Однажды меня включили в список на этап, в какую-то далекую командировку, где требовались сельскохозяйственные рабочие. Этапы всегда формировались в бане, где за столом сидела комиссия из наших теперешних и будущих хозяев и врачей, тех и наших. Обращение с нами при этом было бесцеремоннее, чем с неодушевленным инвентарем: нас раздевали почти догола, тыкали пальцами в ребра, заглядывали в рот и в задний проход, решая, брать или не брать. Нередко при этом между теми и нашими начальниками возникала перебранка: одни начальники старались сбыть с рук плохой товар, а другие его не брали.
Когда очередь дошла до меня, вольная врачиха с чужого лагпункта крикнула мне:
- А ну, спусти чулок и нажми пальцем ногу выше щиколотки!..
Я надавила, и мой палец на два сустава погрузился в рыхлую ткань.
- И такую доходягу вы хотите отправить к нам на работу? Да она еще в пути подохнет. Пошла вон отсюда!
Дважды повторять "Вон!" ей не пришлось. Откуда только у меня силы взялись? Я схватила свое белье и была такова. Слава Богу, пронесло! Все зеки боялись этапов, да и было, чего бояться: ослабленные люди нередко не выдерживали пешего перехода в 40-50 км, а то и в 120, и умирали на ходу, падали на дорогу, останавливая этап, и покидали этот свет под невообразимый мат конвоя и лай собак. Если упавший был еще жив, его пристреливали. Должна сказать, что вся осатаневшая система лагерей, казалось, более всего боялась побегов. Видимо, вожди и организаторы преступлений смертельно боялись огласки, потому что слишком хорошо ведали, что творили. Людей - истребляли. А те самозащищались. Так, в Марпункте были созданы негласные группы из влиятельных и сильных зеков, которые занимались спасением и восстановлением сил прибывавших с этапами обессиленных людей. Так, в частности, спасли меня.

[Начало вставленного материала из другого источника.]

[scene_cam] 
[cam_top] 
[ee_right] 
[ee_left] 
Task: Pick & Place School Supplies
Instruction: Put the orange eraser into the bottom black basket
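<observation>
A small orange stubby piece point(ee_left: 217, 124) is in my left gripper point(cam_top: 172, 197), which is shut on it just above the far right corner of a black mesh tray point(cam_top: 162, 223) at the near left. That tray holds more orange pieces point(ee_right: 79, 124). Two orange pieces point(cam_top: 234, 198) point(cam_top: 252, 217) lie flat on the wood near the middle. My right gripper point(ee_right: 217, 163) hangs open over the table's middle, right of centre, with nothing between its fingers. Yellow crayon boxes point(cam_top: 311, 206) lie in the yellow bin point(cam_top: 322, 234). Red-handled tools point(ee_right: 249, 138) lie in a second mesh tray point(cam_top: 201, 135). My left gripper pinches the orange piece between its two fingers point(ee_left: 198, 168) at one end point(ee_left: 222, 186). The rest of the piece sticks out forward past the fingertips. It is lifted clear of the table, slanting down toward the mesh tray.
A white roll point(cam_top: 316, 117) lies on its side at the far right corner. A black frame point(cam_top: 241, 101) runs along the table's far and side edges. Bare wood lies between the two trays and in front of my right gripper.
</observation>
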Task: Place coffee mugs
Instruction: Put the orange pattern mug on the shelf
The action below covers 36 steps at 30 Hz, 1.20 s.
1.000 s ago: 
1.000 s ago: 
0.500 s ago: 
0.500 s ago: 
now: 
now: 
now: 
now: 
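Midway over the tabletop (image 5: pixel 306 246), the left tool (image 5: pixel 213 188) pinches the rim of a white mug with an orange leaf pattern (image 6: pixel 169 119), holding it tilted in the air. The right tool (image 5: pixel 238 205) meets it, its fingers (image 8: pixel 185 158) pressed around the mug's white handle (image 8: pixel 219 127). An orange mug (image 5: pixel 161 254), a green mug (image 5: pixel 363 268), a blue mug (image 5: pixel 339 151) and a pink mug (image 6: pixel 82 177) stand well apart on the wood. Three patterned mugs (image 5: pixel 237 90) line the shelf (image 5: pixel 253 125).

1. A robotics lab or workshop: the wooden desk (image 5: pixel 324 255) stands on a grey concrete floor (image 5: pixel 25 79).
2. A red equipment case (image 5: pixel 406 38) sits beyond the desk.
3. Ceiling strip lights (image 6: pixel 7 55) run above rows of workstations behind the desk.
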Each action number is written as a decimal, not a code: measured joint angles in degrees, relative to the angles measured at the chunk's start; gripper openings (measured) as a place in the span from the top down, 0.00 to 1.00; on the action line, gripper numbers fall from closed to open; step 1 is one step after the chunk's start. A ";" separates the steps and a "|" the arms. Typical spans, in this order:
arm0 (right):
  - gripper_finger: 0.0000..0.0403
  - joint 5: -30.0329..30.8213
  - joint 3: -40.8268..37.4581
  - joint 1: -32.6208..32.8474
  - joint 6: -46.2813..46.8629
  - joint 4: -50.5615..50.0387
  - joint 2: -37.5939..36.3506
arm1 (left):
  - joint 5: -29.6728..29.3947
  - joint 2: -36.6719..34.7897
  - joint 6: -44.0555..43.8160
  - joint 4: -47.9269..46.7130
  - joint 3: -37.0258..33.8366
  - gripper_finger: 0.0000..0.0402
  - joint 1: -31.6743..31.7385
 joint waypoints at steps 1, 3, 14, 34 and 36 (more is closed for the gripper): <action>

Надо сказать, что сценическая моя популярность в это время выросла невероятно. Меня знала вся Марпересылка от последнего работяги до высшего начальства. Я выступала с такой наэлектризованностью, с таким подъемом всех душевных сил, что меня воспринимали, как маленькое чудо. При встрече со мной в зоне люди называли меня именами исполняемых мною в песнях ролей, то морячкой, то русалкой, то огоньком. А я бродила по зоне и по чужим баракам, как по некоему нереальному миру, и крошечная частичка безумия надолго засела в моих глазах, в улыбке, в походке. Мое состояние было похоже на состояние человека под наркотиками, и люди видели это и считали меня чуть-чуть ненормальной. Но эта самая ненормалинка и спасла мне жизнь в первые годы моего пребывания в лагерях. Да и режим в Марпересылке был ослабленным по сравнению с другими местами заключения.